▸ **Your assignment**
Count, please, the lines in the listing below that contain "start", and reply with the count only.

▸ **Information supplied**
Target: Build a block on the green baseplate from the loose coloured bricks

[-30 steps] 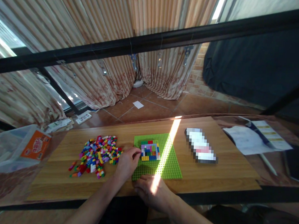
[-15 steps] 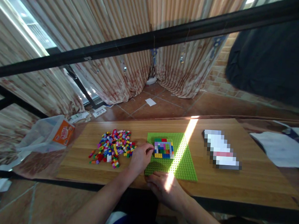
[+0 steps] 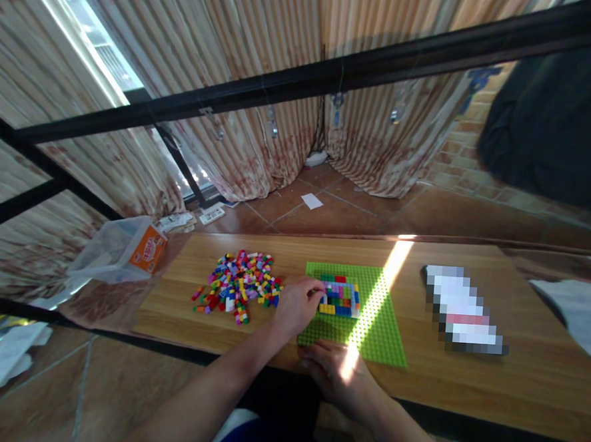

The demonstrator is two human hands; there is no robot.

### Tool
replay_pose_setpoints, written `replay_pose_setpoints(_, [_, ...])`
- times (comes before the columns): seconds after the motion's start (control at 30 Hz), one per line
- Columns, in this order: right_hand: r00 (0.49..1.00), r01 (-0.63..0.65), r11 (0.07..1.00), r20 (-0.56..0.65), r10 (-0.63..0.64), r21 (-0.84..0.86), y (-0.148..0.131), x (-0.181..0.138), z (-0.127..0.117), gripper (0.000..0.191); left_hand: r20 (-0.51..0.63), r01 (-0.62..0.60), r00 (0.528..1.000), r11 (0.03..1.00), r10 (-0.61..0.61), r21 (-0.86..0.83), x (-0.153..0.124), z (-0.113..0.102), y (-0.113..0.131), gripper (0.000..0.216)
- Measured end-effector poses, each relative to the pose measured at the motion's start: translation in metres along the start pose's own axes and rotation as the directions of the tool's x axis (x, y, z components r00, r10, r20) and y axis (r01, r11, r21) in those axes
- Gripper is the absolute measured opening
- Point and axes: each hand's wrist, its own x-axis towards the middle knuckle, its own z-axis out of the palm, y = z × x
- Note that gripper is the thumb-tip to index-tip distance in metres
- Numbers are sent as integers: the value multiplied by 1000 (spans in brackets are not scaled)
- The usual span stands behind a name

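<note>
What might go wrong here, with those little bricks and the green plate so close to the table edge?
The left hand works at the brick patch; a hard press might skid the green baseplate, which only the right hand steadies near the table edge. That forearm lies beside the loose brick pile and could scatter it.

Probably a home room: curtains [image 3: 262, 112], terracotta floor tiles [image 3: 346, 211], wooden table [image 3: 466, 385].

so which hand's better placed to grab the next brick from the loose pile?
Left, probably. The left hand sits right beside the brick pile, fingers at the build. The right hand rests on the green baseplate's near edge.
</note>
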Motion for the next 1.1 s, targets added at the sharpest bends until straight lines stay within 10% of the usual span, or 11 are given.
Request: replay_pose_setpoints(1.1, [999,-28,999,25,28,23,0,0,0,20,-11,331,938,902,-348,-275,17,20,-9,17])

▸ **Written reply**
2